▶ [Task details]
Every line holding the word "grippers" should be copied from the material.

▽

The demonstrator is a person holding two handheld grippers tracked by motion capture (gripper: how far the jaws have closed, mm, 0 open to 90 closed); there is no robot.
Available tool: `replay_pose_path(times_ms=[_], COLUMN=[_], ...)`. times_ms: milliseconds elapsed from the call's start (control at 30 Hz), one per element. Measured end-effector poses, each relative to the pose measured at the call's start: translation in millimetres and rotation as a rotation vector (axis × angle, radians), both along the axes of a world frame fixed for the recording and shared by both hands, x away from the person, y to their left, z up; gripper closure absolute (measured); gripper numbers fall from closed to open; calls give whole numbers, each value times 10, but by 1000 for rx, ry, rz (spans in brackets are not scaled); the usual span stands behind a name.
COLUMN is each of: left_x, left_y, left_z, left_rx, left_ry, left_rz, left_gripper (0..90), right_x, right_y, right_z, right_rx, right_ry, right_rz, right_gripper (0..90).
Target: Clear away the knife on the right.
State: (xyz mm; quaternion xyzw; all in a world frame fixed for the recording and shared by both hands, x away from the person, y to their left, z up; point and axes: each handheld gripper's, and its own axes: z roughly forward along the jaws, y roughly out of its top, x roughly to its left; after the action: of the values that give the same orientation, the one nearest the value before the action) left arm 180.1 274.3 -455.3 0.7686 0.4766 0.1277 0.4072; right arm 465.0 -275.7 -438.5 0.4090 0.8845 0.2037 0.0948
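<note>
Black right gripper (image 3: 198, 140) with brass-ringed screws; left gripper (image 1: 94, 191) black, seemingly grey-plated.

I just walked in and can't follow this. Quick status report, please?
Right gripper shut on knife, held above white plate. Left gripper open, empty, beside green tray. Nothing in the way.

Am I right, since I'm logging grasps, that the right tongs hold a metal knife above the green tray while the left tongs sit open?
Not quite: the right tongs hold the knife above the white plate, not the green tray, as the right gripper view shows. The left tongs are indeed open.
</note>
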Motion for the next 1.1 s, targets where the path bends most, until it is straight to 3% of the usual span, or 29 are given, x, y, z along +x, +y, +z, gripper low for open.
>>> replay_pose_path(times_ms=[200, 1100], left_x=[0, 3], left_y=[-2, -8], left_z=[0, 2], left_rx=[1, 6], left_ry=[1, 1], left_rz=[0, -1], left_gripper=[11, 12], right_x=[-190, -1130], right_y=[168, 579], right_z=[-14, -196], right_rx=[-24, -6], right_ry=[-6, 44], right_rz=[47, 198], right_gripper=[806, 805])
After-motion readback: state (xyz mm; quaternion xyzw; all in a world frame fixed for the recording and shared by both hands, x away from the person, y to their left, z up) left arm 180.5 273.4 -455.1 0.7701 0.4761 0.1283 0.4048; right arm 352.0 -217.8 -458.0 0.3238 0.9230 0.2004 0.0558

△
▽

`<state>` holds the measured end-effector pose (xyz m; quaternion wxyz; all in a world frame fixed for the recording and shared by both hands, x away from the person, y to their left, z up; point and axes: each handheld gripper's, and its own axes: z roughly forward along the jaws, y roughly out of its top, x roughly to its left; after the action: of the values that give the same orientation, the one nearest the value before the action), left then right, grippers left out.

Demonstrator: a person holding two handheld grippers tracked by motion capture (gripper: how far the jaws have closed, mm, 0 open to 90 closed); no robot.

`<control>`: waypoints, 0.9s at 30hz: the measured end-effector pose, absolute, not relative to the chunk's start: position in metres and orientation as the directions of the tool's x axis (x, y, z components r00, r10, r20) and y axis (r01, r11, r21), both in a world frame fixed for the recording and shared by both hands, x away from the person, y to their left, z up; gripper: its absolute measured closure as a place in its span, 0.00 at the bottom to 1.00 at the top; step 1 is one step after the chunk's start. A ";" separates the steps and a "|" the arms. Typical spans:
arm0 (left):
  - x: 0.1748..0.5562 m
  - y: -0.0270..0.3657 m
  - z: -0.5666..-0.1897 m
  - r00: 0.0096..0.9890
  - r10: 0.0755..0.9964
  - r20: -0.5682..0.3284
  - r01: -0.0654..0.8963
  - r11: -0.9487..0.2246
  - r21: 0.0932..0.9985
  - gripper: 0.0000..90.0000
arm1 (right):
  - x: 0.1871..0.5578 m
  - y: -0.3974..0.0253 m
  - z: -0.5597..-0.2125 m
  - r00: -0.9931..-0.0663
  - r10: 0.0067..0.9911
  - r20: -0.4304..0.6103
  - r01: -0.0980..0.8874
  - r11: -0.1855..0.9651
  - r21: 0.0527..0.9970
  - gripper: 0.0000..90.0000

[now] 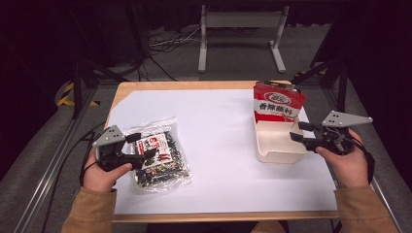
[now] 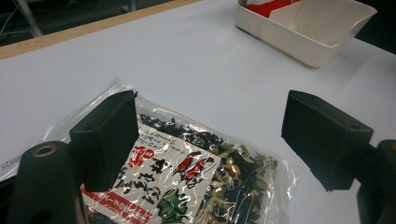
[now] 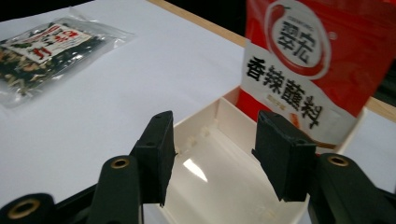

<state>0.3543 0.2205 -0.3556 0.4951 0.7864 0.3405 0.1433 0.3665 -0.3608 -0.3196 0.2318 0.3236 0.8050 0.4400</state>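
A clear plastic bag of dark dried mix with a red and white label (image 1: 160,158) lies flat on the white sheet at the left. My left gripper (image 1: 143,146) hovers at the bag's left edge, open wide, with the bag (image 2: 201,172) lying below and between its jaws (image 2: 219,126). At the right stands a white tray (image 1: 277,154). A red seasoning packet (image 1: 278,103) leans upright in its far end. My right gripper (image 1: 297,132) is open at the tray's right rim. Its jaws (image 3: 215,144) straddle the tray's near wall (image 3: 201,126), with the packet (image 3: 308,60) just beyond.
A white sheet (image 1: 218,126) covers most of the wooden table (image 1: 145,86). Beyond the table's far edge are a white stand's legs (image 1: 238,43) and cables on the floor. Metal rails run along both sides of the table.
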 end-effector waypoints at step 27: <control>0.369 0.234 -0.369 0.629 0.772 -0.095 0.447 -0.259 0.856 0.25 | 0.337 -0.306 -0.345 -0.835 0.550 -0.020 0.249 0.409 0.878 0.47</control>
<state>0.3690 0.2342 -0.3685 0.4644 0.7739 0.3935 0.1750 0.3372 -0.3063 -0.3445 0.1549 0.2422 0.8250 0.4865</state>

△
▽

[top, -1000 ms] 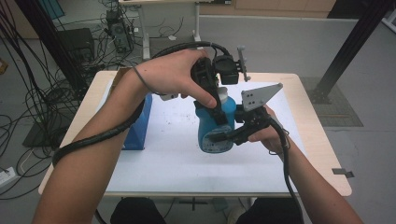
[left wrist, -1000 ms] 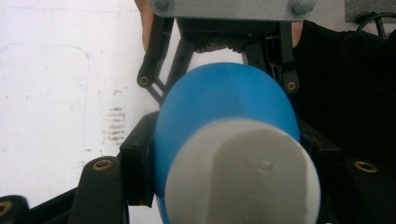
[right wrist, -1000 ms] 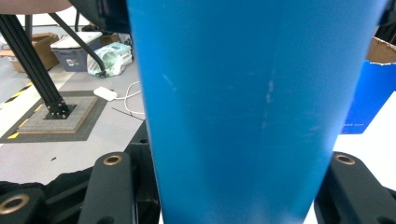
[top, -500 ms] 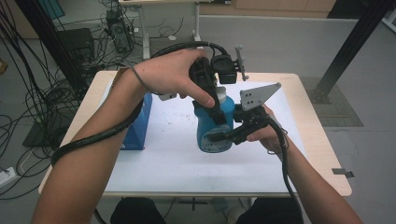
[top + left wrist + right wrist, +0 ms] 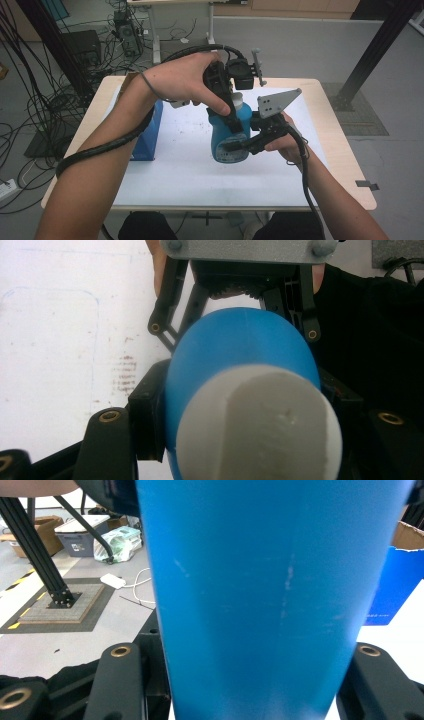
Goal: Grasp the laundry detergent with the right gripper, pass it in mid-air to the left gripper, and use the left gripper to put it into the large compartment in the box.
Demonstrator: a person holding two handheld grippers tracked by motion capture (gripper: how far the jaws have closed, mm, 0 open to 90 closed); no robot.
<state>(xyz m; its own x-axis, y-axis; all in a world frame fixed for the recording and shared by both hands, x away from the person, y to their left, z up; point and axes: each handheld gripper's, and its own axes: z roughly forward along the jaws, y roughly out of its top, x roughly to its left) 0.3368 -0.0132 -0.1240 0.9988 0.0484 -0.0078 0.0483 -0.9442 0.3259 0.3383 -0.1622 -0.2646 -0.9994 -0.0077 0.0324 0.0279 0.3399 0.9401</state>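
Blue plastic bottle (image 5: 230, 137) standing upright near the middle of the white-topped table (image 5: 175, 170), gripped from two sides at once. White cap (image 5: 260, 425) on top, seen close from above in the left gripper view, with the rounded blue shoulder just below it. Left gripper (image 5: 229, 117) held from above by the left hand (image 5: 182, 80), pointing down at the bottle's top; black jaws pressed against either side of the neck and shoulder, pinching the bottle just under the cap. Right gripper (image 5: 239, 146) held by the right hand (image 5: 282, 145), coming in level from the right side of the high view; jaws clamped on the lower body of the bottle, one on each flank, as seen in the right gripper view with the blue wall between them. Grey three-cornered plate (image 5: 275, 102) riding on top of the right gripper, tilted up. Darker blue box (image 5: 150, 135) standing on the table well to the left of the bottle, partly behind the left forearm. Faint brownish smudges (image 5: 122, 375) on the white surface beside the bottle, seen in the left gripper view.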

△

▶ [Task output]
The demonstrator is a person holding two handheld grippers tracked by motion capture (gripper: how far the jaws have closed, mm, 0 open to 90 closed); there is no robot.
`<state>` holds the measured end-effector pose (xyz m; quaternion wxyz; all in a world frame fixed for the recording and shared by both hands, x away from the person, y to their left, z up; point and axes: each handheld gripper's, and its own axes: z roughly forward along the jaws, y roughly out of its top, x roughly to its left; after the action: of the values that give the same orientation, the one nearest the value before the action), left then right, grippers left out.
Demonstrator: a person holding two handheld grippers tracked by motion capture (gripper: how far the jaws have closed, mm, 0 open to 90 closed); no robot.
Demonstrator: a person holding two handheld grippers tracked by motion capture (gripper: how far the jaws have closed, mm, 0 open to 90 closed); no robot.

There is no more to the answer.